INSTRUCTIONS TO FOLLOW → The following entries should be restated word for word, pictures excluded.

(Data items)
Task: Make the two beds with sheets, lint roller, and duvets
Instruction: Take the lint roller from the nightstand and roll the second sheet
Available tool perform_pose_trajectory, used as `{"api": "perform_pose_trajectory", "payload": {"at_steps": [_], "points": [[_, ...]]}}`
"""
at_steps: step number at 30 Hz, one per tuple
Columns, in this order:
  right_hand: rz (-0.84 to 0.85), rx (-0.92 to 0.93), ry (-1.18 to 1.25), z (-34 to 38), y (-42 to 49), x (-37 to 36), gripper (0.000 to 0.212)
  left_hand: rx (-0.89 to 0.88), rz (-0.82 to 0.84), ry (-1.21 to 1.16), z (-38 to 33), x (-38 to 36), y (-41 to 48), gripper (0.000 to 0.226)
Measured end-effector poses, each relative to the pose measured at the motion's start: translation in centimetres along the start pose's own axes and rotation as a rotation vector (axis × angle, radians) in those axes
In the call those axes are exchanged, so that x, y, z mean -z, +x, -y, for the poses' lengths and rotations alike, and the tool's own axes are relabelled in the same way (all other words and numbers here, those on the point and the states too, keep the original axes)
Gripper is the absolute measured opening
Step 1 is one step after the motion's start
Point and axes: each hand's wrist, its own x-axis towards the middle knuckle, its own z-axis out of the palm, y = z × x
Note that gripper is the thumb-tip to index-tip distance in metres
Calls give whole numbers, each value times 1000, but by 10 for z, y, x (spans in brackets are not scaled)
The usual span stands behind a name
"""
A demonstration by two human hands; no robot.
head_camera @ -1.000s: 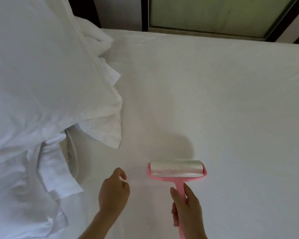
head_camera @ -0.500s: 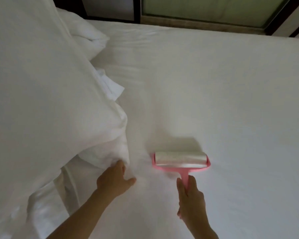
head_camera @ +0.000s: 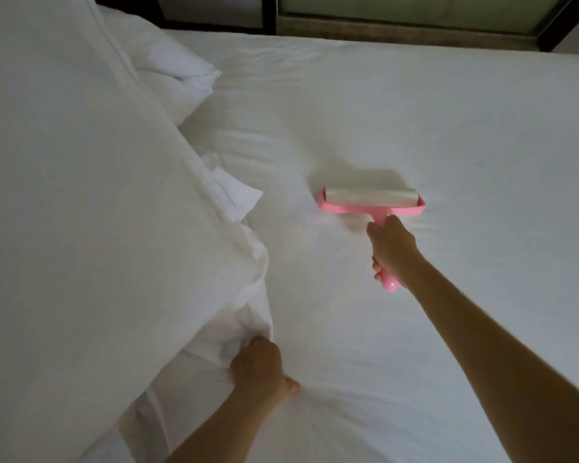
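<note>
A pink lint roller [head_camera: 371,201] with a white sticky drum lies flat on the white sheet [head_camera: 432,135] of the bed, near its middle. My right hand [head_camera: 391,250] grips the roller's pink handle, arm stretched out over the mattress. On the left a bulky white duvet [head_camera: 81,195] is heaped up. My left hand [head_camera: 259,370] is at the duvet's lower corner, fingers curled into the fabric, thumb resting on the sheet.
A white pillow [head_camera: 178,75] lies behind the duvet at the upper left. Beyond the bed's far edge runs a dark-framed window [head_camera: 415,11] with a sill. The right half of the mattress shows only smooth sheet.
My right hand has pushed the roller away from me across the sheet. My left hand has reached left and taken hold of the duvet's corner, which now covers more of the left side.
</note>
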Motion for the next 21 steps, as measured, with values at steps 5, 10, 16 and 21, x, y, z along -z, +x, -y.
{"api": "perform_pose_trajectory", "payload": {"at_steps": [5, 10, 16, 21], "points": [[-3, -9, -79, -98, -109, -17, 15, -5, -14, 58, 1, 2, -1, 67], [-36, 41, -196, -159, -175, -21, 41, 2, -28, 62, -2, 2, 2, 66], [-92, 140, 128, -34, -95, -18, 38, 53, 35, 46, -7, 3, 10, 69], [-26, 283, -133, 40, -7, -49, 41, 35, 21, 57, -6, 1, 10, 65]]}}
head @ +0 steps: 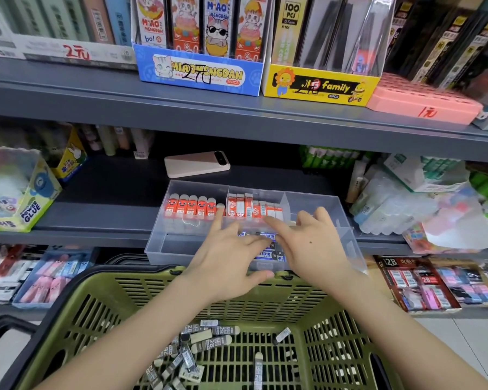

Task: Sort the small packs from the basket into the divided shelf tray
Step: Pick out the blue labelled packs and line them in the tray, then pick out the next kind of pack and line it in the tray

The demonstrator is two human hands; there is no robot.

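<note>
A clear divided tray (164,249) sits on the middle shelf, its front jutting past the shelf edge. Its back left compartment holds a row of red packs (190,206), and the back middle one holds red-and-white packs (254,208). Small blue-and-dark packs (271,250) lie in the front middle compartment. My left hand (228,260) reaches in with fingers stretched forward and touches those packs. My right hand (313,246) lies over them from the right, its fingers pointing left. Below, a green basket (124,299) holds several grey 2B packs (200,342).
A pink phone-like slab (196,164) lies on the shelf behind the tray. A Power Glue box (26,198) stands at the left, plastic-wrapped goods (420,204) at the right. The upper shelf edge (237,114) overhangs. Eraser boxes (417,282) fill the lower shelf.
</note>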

RESPONSE TO THIS EXERCISE →
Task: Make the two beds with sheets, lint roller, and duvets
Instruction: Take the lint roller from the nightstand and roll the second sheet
Available tool perform_pose_trajectory, used as `{"api": "perform_pose_trajectory", "payload": {"at_steps": [_], "points": [[_, ...]]}}`
"""
at_steps: step number at 30 Hz, one per tuple
Columns, in this order:
  right_hand: rz (-0.84 to 0.85), rx (-0.92 to 0.93), ry (-1.18 to 1.25), z (-34 to 38), y (-42 to 49), x (-37 to 36), gripper (0.000 to 0.212)
  left_hand: rx (-0.89 to 0.88), rz (-0.82 to 0.84), ry (-1.21 to 1.16), z (-38 to 33), x (-38 to 36), y (-41 to 48), gripper (0.000 to 0.226)
Measured end-effector poses, each relative to the pose measured at the motion's start: translation in centimetres along the start pose's own axes and rotation as a rotation vector (axis × angle, radians) in those axes
In the call those axes are exchanged, so that x, y, z mean -z, +x, -y, for the poses' lengths and rotations alike, and the tool's own axes are relabelled in the same way (all other words and numbers here, those on the point and the states too, keep the original axes)
Gripper is the absolute measured opening
Step 1 is one step after the motion's start
Point and axes: each hand's wrist, its own x-axis towards the middle knuckle, its own z-axis out of the palm, y = z × x
Note that gripper is the thumb-tip to index-tip distance in metres
Calls give whole numbers, each value times 1000, but by 10 for z, y, x (spans in brackets are not scaled)
The usual span stands behind a name
"""
A demonstration by two human hands; no robot.
head_camera @ -1.000s: 
head_camera @ -0.500s: 
head_camera @ +0.000s: 
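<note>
A pink lint roller [head_camera: 371,201] with a white sticky drum lies flat on the white sheet [head_camera: 432,135] of the bed, near its middle. My right hand [head_camera: 391,250] grips the roller's pink handle, arm stretched out over the mattress. On the left a bulky white duvet [head_camera: 81,195] is heaped up. My left hand [head_camera: 259,370] is at the duvet's lower corner, fingers curled into the fabric, thumb resting on the sheet.
A white pillow [head_camera: 178,75] lies behind the duvet at the upper left. Beyond the bed's far edge runs a dark-framed window [head_camera: 415,11] with a sill. The right half of the mattress shows only smooth sheet.
My right hand has pushed the roller away from me across the sheet. My left hand has reached left and taken hold of the duvet's corner, which now covers more of the left side.
</note>
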Motion for the next 21 steps, as measured, with values at steps 5, 10, 16 and 21, x, y, z along -z, +x, -y.
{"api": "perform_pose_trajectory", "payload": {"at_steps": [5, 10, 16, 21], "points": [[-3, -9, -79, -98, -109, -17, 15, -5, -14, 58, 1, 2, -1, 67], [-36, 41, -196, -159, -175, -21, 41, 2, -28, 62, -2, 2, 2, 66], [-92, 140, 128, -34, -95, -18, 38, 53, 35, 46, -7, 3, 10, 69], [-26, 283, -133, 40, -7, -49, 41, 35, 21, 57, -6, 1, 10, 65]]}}
head @ +0 steps: 

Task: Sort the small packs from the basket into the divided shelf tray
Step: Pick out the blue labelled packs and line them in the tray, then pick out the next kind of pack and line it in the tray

The demonstrator is two human hands; there is no robot.

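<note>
A clear divided tray (164,249) sits on the middle shelf, its front jutting past the shelf edge. Its back left compartment holds a row of red packs (190,206), and the back middle one holds red-and-white packs (254,208). Small blue-and-dark packs (271,250) lie in the front middle compartment. My left hand (228,260) reaches in with fingers stretched forward and touches those packs. My right hand (313,246) lies over them from the right, its fingers pointing left. Below, a green basket (124,299) holds several grey 2B packs (200,342).
A pink phone-like slab (196,164) lies on the shelf behind the tray. A Power Glue box (26,198) stands at the left, plastic-wrapped goods (420,204) at the right. The upper shelf edge (237,114) overhangs. Eraser boxes (417,282) fill the lower shelf.
</note>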

The response to this exercise is now finished.